┌────────

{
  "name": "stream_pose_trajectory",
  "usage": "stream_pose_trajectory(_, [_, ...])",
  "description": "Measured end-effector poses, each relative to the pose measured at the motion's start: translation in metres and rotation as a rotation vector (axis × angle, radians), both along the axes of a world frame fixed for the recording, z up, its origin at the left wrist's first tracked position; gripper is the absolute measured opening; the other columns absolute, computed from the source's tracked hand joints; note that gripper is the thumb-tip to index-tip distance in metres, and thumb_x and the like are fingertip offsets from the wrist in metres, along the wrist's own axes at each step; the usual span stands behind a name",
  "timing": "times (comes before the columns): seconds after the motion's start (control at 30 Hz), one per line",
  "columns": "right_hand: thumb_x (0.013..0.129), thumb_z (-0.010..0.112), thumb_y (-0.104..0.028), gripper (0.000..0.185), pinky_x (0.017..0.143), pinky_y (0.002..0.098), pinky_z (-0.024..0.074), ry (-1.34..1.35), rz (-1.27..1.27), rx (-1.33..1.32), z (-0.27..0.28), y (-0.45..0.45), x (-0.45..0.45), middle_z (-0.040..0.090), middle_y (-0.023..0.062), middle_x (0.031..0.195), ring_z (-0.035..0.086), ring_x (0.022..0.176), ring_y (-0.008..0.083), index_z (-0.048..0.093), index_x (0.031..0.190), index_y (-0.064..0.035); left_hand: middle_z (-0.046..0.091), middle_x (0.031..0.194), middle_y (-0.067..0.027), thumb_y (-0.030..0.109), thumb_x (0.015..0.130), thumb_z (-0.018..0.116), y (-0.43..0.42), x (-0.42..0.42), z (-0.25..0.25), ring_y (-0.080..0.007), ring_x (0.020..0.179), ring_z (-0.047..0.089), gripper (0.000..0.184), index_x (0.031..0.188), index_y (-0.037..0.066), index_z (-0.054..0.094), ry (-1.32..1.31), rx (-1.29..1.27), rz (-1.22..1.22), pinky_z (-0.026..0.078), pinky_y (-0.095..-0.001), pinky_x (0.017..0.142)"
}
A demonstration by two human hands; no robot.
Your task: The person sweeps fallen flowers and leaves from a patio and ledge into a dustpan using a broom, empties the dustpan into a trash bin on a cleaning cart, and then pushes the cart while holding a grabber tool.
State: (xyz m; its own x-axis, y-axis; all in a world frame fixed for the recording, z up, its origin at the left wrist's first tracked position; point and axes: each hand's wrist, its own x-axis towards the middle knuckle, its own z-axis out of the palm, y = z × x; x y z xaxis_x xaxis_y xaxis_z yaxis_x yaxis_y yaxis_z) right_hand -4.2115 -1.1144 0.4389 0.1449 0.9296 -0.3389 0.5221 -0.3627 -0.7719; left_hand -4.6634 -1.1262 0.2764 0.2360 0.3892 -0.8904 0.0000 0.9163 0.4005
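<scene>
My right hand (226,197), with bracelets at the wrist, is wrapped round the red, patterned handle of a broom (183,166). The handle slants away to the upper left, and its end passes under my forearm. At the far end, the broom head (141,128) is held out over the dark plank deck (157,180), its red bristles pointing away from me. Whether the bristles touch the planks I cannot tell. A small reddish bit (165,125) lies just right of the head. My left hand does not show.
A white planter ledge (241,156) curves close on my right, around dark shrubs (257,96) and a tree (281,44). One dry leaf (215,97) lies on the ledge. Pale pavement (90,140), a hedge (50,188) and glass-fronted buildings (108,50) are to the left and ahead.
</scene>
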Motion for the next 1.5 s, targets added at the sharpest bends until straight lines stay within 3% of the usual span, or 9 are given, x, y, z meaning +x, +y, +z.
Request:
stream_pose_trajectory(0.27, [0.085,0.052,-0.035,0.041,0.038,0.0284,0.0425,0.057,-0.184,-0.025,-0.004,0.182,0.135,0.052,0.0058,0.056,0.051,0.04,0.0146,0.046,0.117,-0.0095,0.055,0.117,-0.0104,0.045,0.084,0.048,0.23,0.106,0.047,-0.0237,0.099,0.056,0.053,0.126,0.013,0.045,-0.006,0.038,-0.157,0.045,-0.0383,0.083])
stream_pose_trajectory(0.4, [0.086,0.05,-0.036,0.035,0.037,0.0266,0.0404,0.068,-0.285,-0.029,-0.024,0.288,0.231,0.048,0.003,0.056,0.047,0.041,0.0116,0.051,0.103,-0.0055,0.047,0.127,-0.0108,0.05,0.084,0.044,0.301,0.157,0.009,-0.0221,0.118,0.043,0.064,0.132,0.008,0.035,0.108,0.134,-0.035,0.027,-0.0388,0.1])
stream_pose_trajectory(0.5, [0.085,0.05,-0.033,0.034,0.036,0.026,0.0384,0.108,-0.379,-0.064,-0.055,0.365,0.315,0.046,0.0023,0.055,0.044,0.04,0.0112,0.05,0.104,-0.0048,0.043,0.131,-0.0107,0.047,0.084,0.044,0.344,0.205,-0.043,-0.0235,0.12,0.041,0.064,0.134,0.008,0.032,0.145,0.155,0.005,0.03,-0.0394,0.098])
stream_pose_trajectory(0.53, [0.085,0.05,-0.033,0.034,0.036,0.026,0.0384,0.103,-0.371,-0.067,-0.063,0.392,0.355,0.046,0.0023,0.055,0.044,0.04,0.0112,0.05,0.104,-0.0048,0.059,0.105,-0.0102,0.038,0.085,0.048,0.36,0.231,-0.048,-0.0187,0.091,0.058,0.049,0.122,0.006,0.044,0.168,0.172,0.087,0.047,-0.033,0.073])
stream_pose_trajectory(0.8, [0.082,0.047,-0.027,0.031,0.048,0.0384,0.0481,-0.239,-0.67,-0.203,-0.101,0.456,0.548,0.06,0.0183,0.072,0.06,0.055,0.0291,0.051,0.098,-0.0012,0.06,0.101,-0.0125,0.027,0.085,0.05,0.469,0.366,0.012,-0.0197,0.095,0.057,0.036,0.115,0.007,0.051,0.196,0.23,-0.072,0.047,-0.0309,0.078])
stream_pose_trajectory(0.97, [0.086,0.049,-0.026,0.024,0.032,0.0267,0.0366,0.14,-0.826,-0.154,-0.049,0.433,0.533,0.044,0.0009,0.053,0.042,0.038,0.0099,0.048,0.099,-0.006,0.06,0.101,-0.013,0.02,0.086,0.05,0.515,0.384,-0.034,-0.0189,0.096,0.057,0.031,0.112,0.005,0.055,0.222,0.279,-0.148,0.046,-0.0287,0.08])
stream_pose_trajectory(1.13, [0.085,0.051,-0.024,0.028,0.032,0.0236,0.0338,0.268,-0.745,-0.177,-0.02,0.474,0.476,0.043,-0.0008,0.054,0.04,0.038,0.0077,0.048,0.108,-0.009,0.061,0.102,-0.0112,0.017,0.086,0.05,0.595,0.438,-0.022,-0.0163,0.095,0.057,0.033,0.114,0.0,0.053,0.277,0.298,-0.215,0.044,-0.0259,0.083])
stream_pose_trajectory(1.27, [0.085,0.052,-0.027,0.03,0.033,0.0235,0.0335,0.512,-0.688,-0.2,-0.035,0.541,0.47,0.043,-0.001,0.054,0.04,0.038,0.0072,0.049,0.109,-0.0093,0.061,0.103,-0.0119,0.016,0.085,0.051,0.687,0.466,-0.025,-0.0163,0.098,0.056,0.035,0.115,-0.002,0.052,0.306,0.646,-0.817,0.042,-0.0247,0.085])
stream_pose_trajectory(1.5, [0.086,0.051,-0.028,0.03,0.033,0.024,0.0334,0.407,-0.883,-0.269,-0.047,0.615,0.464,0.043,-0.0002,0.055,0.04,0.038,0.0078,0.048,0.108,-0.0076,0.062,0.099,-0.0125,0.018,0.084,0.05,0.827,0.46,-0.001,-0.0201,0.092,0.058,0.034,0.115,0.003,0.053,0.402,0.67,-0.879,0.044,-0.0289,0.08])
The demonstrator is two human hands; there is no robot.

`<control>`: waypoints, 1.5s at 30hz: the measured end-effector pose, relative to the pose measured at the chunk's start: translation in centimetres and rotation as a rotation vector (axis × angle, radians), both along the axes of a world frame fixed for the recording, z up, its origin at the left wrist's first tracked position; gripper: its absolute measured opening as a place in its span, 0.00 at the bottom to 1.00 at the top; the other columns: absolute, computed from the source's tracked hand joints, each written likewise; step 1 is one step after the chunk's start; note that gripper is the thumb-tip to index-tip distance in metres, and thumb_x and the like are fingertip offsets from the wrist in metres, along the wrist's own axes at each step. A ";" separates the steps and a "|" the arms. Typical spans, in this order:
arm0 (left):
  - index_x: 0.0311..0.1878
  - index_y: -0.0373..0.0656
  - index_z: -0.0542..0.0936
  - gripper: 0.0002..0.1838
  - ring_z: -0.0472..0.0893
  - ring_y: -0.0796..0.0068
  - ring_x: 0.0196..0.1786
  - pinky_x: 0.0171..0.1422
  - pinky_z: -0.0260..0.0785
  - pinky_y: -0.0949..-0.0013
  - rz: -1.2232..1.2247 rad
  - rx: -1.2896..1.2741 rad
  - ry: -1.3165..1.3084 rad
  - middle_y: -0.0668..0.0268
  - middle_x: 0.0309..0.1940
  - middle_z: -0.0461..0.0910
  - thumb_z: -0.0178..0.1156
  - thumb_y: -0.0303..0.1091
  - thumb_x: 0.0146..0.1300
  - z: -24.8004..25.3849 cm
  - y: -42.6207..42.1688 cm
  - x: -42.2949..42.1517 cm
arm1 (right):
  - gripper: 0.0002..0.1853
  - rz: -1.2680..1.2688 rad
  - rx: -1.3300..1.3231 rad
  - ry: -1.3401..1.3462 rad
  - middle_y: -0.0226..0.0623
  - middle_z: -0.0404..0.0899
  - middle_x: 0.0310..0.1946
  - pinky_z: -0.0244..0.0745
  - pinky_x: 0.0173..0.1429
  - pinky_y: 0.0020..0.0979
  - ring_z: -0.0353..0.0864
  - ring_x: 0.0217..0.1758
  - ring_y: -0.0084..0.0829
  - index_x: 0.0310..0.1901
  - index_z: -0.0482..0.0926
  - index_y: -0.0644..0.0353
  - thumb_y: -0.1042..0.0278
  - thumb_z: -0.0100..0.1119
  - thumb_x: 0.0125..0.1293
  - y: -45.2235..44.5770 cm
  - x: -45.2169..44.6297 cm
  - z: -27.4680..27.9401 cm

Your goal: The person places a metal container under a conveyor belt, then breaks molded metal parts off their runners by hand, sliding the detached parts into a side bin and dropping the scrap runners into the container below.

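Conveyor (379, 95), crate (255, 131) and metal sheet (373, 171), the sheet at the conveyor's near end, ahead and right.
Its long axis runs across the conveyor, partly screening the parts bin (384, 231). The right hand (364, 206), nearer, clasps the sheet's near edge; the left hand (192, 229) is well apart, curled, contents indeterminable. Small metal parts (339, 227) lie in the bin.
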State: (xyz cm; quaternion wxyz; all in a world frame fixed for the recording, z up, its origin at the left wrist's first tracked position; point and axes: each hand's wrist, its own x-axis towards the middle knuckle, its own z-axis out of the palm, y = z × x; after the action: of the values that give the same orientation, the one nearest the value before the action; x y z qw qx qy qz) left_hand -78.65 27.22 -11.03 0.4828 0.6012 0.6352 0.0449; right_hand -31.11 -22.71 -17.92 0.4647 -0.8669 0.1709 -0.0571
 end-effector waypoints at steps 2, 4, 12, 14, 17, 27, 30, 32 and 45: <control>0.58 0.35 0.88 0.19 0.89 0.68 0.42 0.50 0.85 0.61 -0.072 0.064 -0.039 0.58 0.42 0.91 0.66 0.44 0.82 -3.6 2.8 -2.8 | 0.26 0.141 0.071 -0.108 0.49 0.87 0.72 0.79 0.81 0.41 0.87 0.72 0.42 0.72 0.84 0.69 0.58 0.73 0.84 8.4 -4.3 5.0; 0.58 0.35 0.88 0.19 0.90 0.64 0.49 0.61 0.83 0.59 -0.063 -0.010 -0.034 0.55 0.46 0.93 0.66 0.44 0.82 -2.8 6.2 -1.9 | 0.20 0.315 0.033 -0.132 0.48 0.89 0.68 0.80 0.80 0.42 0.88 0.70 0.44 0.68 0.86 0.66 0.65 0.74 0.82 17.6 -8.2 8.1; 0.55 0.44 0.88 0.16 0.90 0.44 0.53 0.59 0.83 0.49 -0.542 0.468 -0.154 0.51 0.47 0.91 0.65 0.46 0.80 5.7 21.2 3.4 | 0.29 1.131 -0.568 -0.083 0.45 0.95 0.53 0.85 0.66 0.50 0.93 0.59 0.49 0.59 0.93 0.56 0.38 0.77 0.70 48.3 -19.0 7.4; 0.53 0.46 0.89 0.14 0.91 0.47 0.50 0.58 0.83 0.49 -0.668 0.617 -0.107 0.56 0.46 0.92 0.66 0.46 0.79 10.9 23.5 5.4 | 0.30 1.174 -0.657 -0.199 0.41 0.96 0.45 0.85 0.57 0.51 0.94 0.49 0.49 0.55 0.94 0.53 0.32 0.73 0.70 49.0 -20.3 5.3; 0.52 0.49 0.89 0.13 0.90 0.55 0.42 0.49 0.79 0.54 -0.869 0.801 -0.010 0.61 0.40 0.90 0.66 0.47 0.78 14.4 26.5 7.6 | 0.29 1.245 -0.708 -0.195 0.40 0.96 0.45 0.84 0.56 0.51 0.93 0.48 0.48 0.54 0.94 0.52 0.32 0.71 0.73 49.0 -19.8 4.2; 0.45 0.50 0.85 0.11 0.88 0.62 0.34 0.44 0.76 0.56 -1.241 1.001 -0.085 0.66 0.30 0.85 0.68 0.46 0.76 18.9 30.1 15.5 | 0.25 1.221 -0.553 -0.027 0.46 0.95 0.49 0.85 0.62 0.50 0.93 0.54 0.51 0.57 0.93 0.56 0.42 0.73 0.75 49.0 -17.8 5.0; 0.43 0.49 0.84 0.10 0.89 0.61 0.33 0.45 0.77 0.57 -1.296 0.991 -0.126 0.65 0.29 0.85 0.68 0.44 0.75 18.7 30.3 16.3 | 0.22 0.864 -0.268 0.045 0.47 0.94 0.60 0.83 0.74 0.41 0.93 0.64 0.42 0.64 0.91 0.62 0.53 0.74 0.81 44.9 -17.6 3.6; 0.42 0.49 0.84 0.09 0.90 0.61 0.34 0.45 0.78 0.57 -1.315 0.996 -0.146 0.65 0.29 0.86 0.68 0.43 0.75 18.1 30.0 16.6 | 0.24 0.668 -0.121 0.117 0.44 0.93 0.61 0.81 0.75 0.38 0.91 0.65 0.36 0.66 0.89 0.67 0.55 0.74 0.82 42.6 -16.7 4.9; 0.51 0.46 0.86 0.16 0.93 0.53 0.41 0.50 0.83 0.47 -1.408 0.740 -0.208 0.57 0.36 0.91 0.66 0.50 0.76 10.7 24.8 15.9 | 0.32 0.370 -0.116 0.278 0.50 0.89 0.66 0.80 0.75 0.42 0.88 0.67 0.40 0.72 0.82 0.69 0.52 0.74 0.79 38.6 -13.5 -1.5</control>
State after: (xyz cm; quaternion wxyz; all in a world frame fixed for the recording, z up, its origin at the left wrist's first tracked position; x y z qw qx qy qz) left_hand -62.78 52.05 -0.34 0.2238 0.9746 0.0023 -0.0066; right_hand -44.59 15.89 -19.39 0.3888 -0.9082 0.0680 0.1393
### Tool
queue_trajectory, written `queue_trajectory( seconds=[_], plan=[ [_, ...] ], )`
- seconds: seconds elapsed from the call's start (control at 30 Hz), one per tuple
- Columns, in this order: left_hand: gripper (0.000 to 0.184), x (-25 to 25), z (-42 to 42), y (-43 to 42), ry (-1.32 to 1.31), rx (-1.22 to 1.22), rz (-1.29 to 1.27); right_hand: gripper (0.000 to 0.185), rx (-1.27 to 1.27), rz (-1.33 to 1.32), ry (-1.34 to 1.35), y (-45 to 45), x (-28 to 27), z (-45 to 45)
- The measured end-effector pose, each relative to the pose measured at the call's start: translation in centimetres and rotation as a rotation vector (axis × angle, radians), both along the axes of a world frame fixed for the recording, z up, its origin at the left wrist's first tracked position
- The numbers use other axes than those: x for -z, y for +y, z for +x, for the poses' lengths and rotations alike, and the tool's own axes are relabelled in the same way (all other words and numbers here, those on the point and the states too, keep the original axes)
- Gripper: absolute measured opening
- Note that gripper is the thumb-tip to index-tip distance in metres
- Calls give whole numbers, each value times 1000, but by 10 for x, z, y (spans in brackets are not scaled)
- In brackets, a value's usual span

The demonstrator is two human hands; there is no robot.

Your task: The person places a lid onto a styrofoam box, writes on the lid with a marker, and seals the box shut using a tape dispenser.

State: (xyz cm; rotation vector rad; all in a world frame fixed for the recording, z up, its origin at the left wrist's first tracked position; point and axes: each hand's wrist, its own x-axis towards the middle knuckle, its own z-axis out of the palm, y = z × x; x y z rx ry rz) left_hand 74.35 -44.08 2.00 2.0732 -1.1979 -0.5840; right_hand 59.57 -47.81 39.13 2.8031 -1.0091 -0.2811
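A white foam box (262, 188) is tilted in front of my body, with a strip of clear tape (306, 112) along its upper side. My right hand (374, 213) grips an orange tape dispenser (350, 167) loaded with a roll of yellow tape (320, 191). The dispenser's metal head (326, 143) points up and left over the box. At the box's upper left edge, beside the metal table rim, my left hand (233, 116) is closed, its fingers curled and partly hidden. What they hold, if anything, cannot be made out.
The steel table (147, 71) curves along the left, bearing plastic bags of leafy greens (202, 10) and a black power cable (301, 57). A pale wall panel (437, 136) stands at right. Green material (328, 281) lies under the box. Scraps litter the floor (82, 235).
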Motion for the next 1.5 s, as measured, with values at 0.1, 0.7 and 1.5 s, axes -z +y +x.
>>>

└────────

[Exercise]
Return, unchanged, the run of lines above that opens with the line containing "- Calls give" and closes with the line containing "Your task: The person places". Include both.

[Task result]
- Calls give whole numbers, each value times 1000, but by 10 for x, z, y (spans in brackets are not scaled)
- In brackets, a value's usual span

The demonstrator is two human hands; there is no robot.

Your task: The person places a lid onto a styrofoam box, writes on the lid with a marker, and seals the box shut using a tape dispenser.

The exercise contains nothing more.